L’infinita vicenda della nuova Alitalia proseguirà ancora per un po’ nel limbo dell’indeterminatezza con l’ennesima – settima – proroga. L’offerta vincolante, come atteso, non è arrivata, ma i partner confermano la volontà di andare avanti per definire il piano industriale e la proposta finale. Senza l’ingresso dei tedeschi di Lufthansa.
Fs e Atlantia indicano infatti la necessità di «ulteriori approfondimenti» e tocca ora al ministero dello sviluppo economico, sentiti i commissari, decidere quanto tempo concedere. Forse due o tre settimane.
La settima proroga si porta fatalmente dietro la necessità di un altro prestito ponte, che potrebbe aggirarsi intorno ai 200-300 milioni, per far volare la compagnia fino alla chiusura dell’operazione.
I consigli di amministrazione di Atlantia e di Fs, che si sono riuniti uno in seguito all’altro in un gioco degli specchi tutto italiano, hanno fatalmente avuto molti punti in comune.
Le due società si dicono entrambe disponibili a proseguire il confronto per definire un «piano industriale condiviso, solido e di lungo periodo per il rilancio di Alitalia» e l’intenzione di partecipare alla formulazione dell’offerta vincolante: ma per arrivarci servono ancora «ulteriori approfondimenti», chiariscono, che verranno superati con altre sessioni di lavoro.
Parole che di fatto sbloccano lo stallo che si era creato dopo la lettera di Atlantia del 2 ottobre con cui la società faceva emergere una serie di problematiche evidenziando la situazione di incertezza legata alla concessione di Autostrade.
A creare ulteriore confusione nei giorni scorsi è stata poi la ricomparsa di Lufthansa, che si è proposta come alternativa a Delta, ma offrendo solo una partnership commerciale senza iniezione di liquidità. Proposta che risulta però incompatibile con le indicazioni fornite dai board di Fs e Atlantia: nella Newco, infatti, si chiarisce, è prevista una primaria compagnia aerea «che si impegni a condividere e far proprio il piano industriale, oltre a sottoscrivere una quota di capitale nella Newco».
Dal partner, ovvero Delta, che si è impegnata ad investire 100 milioni, ci si aspetta inoltre che partecipi «con una quota significativa», tradotto: ora si cercherà di convincere gli americani a rivedere al rialzo la loro partecipazione ora quasi offensiva per chi fattura miliardi di dollari e ha profitti della stessa unità di misura e che assuma «un ruolo determinante nella responsabilità di gestione ed implementazione» del piano.

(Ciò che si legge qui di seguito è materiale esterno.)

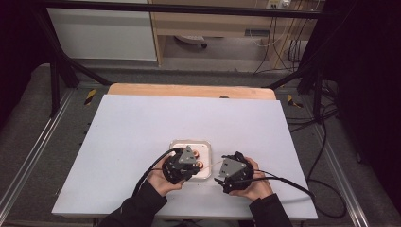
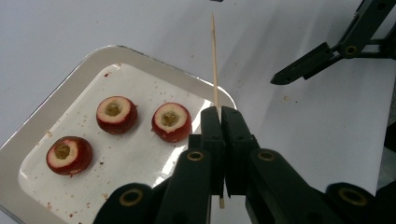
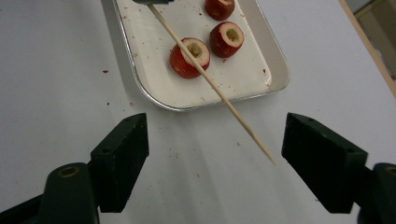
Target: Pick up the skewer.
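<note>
**Skewer pinched in left jaws, right jaws wide open around the tip**

Hard-to-see stuff first. In the high view both grippers sit w/ their backs to the camera, so the jaws themselves are hidden under the grey plates and hands. The tray [image 1: 206, 144] is partly covered by the left gripper [image 1: 181, 165], and the fruit on it is just a couple of reddish specks there. The skewer is only a faint thin line btw the two grippers in that view. In the right gripper view the far end of the skewer [image 3: 212, 84] runs up to the top edge, where a dark bit of the other gripper is cut off. One fruit piece is clipped by the top edge there too.

Now the jaws. Left gripper [image 2: 219, 116]: closed tight on the skewer [image 2: 215, 60], pads pressed together w/ the stick between them. It sticks out ahead over the bench [image 2: 303, 140], and a short stub pokes out below the pads. Right gripper [image 3: 215, 144]: jaws stand wide apart, nothing pinched. The pointed skewer tip hangs btw them, closer to the right-hand pad, touching neither afaict.

Tray sits on the bench near its front edge, just beside the left gripper. Three cored red fruit pieces [image 2: 171, 121] lie on it, cut side up, apart from each other.
</note>
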Action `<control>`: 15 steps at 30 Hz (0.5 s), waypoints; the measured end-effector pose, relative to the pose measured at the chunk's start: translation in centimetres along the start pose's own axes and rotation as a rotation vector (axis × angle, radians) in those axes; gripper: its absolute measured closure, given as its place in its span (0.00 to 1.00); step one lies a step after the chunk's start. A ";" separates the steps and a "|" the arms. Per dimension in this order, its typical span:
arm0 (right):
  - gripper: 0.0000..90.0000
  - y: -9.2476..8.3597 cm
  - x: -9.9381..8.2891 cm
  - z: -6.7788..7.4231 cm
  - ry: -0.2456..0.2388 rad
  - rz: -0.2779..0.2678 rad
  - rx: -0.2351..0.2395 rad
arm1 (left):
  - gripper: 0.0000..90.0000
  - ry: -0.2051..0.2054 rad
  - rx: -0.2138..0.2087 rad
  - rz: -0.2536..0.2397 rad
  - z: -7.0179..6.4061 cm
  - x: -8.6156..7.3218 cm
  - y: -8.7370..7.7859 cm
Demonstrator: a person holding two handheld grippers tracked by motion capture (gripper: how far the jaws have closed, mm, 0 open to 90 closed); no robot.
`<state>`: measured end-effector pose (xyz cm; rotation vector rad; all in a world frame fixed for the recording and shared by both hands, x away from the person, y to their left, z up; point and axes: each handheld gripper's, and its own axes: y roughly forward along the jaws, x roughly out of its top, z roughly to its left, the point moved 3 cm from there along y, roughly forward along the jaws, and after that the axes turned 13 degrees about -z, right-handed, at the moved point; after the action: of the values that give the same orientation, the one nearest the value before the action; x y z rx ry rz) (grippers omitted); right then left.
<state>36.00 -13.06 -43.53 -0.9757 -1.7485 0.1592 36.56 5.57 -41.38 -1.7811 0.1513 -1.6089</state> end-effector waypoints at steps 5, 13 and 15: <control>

Sia Fs che Atlantia invece saranno «socio di minoranza» e la società dei Benetton, in particolare, chiarisce che non avrà «un coinvolgimento nella gestione corrente» per evitare conflitti di interesse, essendo azionista (con il 99%) di Aeroporti di Roma.
Oltre alle trattative tra i soci, le prossime settimane serviranno anche a trovare una soluzione ad altri aspetti, come indicano i cda sia di Fs che di Atlantia: a partire dalla necessità di mettere i commissari «in condizione di gestire» la compagnia «fino al closing dell’operazione» e il necessario «turnaround organizzativo, anche attraverso idonei strumenti di mitigazione sociale». Si tratta di una circonlocuzione per annunciare esuberi per ora stimati in circa 2.800 sui 10mila dipendenti a tempo indeterminato di Aliltalia. Con i sindacati già sul piede di guerra per non aver avuto alcuna indicazione a tal proposito nè rispetto al piano industriale.
Oltre alla evidente necessità di nuova liquidità per la compagnia, ci sono poi i nodi delle necessarie autorizzazioni dell’Ue.